Minha pesquisa acabou me levando também a perceber o quanto a
intervenção na arte que está sendo criada pode proporcionar efeitos interessantes.
Primeiro por ser recebida pelos clientes com menos resistência, como se fosse um
jogo. E em segundo lugar por ser operada visando efetuar uma modificação.
Colocamos elementos, mudamos uma ordenação repetitiva, acionamos algum tipo
de novidade, de surpresa ou diferença no que está sendo produzido. O efeito, não
sabemos de antemão, mas temos notado que transformações produzidas nas artes
têm se refletido no comportamento dos pacientes. Como se eles aprendessem que
também é possível criar de várias formas a própria vida.
O que nomeei como a Arte como analista é a que parece ser a mais velada. É
um modo que independe da presença de qualquer interlocutor para que o sujeito
elabore enquanto cria. Sabemos que quando há algum analista por perto, mesmo
que este não faça interferência, só a sua presença já promove efeitos. Mas existem
espaços e momentos em que realmente só há o sujeito e sua obra e, mesmo assim,
a arte produz efeito psíquico. Lacan nos dá a pista de Joyce e Freud a do caminho
de volta a uma realidade de um novo tipo. A arte fazendo função de analista é uma
possibilidade na qual pretendo ainda me deter mais, pois se revela profundamente
enigmática.
A arte na clínica com crianças mais pequenas, autistas e psicóticas, revelou
muitas surpresas. Quando comecei a pesquisa, não tinha idéia de que em casos tão
graves a arte poderia ser um elemento clínico. Parecia um absurdo total oferecer às
97
crianças completamente desorganizadas, sem fala, com movimentos repetitivos,
materiais de artes. Acredito que a experiência tem sido bem sucedida porque a
equipe que trabalha junto neste dia apresenta grande sintonia. Conversamos muito
sobre os casos e possíveis direções. As reuniões são ricas em trocas. As crianças
autistas chegaram para o tratamento, em sua maioria, apresentando pouco ou
nenhum recurso verbal. Uso o verbo no passado porque hoje todas falam, algumas
mais outras menos. O que elas nos ofereciam eram atos. Estabelecemos como
ponto de partida que seus atos são atos significantes e que estes são produtos de
sujeito. A clínica do autismo é ainda incipiente e muito temos a aprender.
Possivelmente não ousamos o que poderíamos ousar. Sabemos que estamos
ajudando-as a inventar pontos de ancoragem e talvez possamos contar com outros
elementos para isso. Oferecemos a possibilidade da arte servir como uma base
onde o inconsciente comece a se articular em discurso. Promover algum
encadeamento significante, uma ordenação lógica em seus discursos soltos.
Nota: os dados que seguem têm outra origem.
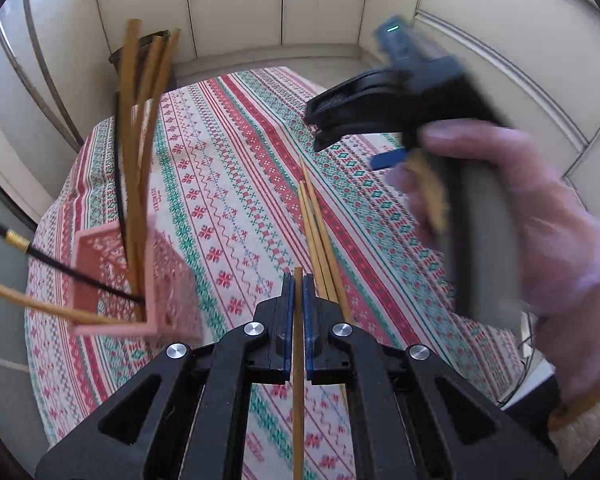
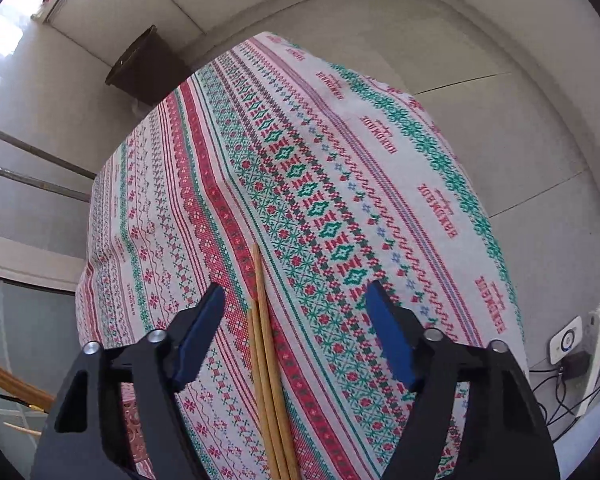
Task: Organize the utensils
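My left gripper [image 1: 298, 280] is shut on one wooden chopstick [image 1: 298, 360], which runs straight down between its blue pads. To its left a pink holder [image 1: 168, 300] stands on the patterned tablecloth [image 1: 228, 184] with several wooden chopsticks [image 1: 140, 128] and a black one [image 1: 60, 266] in it. Three loose wooden chopsticks [image 1: 320, 236] lie side by side on the cloth ahead. In the right wrist view these chopsticks [image 2: 266, 360] lie between the fingers of my right gripper [image 2: 296, 308], which is open and touches none of them. A gloved hand [image 1: 520, 220] holds that right gripper [image 1: 320, 132], blurred, at the upper right.
A dark bin [image 2: 140, 68] stands on the floor beyond the table's far edge. A white power strip [image 2: 596, 356] with cables lies on the floor at the right. Pale cabinet doors [image 1: 236, 0] line the back wall.
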Demonstrator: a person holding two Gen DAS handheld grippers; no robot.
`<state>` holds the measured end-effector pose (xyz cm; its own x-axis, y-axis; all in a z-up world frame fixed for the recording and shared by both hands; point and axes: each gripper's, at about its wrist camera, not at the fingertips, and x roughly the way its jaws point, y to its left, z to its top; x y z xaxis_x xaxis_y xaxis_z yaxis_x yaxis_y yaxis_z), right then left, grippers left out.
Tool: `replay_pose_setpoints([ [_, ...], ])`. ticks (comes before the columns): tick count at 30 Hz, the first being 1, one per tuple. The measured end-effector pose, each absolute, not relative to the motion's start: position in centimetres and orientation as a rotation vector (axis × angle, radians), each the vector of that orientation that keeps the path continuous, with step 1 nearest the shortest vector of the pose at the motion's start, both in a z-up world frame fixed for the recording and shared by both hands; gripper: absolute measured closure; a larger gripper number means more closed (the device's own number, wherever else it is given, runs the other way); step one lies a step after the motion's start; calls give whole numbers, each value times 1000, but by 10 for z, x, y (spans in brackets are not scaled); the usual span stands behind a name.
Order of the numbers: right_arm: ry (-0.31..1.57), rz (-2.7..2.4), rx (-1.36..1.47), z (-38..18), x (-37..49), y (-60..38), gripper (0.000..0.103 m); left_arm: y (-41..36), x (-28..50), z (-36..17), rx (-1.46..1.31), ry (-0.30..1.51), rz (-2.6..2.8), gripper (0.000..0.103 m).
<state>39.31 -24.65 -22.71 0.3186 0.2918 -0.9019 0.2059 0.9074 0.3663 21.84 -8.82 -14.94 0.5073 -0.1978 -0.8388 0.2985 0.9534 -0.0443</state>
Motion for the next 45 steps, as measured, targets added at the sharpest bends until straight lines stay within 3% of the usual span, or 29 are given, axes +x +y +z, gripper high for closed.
replay_pose_setpoints([
  [2, 1258, 50, 417, -232, 400, -235, 56, -83, 208, -143, 104, 980, -305, 99],
  [12, 1246, 17, 356, -248, 409, -201, 76, -63, 195, -128, 77, 937, -302, 99],
  [14, 1237, 0, 334, -250, 409, -199, 97, -61, 190, -122, 71, 929, -300, 99],
  [21, 1224, 37, 300, -241, 392, -190, 98, -49, 178, -106, 39, 890, -300, 99],
  [45, 797, 167, 286, -37, 232, -228, 98, 4, 141, -2, -136, 564, -337, 99],
])
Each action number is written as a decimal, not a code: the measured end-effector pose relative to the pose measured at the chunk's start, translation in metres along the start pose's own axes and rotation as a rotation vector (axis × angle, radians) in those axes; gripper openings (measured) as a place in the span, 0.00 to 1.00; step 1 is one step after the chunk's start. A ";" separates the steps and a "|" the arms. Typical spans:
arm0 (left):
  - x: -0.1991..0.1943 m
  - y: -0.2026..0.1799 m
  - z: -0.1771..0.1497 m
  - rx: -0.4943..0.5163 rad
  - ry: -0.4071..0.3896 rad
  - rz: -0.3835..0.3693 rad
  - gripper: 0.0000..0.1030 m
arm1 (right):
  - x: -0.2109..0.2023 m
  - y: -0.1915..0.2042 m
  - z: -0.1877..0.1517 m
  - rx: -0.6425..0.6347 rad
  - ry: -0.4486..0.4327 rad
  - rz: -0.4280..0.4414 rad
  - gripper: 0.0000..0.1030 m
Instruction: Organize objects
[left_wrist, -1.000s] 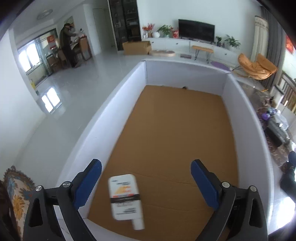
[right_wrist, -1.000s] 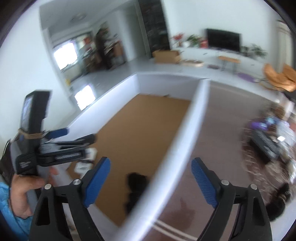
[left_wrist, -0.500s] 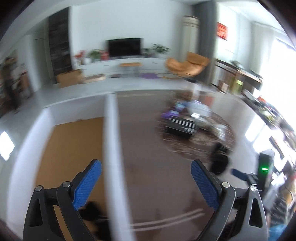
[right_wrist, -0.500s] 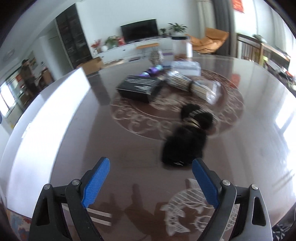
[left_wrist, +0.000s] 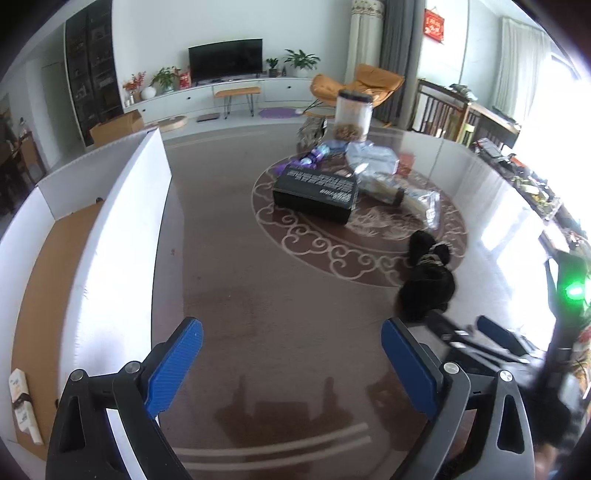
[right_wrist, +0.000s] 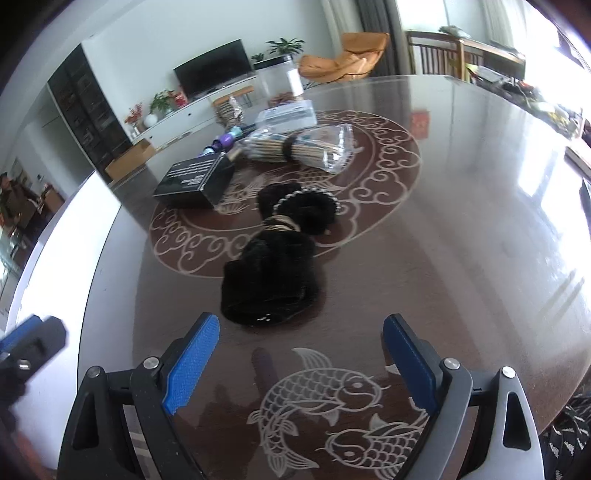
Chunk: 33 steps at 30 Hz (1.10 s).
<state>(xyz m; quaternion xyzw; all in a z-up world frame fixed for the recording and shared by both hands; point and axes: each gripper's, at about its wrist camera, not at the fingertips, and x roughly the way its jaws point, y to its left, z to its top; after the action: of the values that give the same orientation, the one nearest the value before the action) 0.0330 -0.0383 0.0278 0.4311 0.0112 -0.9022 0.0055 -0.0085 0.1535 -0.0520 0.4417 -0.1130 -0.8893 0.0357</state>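
Note:
A white-walled box with a cardboard floor stands at the table's left; a white bottle lies inside it at the near end. A black fuzzy bundle lies on the dark table just ahead of my right gripper, which is open and empty. The bundle also shows in the left wrist view. My left gripper is open and empty over bare table right of the box wall. The right gripper's fingers show at the right of the left wrist view.
A black carton, a packet of sticks, a purple item, a silvery bag and a clear jar lie farther out on the round patterned table. The box wall is at the left.
The left gripper has swung right, from above the box floor and bottle to over the table. The right gripper has swung from the box to face the black bundle and closed in.

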 end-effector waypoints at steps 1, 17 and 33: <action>0.005 0.001 -0.002 -0.001 0.006 0.008 0.96 | -0.001 -0.001 0.000 0.003 -0.002 -0.003 0.88; 0.072 0.019 -0.016 -0.074 0.111 0.032 0.96 | 0.001 0.000 -0.002 -0.006 0.007 -0.010 0.88; 0.081 0.019 -0.012 -0.035 0.089 0.057 1.00 | 0.000 0.002 -0.003 -0.014 0.010 -0.007 0.92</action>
<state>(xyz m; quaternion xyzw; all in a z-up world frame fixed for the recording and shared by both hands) -0.0085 -0.0568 -0.0428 0.4706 0.0149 -0.8814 0.0384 -0.0066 0.1514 -0.0532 0.4461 -0.1050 -0.8880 0.0360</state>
Minha experiência clínica tem demonstrado que a arte pode ser um elemento
interessante na clínica psicanalítica. A arte pode contribuir para que o paciente
possa visitar sua fantasia (na neurose) ou construir um delírio e na melhor das
hipóteses fazer suplência ao Nome do Pai (na psicose) ou ainda, para que o
inconsciente possa começar a se articular em discurso (autismo).
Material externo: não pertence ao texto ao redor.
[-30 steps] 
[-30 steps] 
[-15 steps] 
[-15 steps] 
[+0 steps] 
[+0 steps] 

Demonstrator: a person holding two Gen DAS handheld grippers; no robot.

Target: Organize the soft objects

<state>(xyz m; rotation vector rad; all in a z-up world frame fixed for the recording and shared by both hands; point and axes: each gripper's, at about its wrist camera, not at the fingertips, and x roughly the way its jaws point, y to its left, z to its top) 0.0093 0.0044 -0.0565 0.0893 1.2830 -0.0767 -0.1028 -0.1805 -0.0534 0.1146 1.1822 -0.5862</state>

A arte na clínica pode ajudar o sujeito a inventar uma forma de estabelecer
seu contorno singular em torno do vazio.
Para finalizar esta dissertação quero dizer que tracei um longo percurso, mas
certamente terei que dar continuidade, ainda sobrou muito a ser aprofundado. A
aplicabilidade da arte na clínica psicanalítica no cenário do tratamento psíquico atual
ainda está se inaugurando. Estabelecer a clínica psicanalítica com arte é um desafio
que pretendo continuar construindo com rigor teórico e dentro da ética da
psicanálise. Acredito que esta pesquisa proporcionou que uma porta fosse aberta.
Por isso esta conclusão, assim como uma porta, é passagem.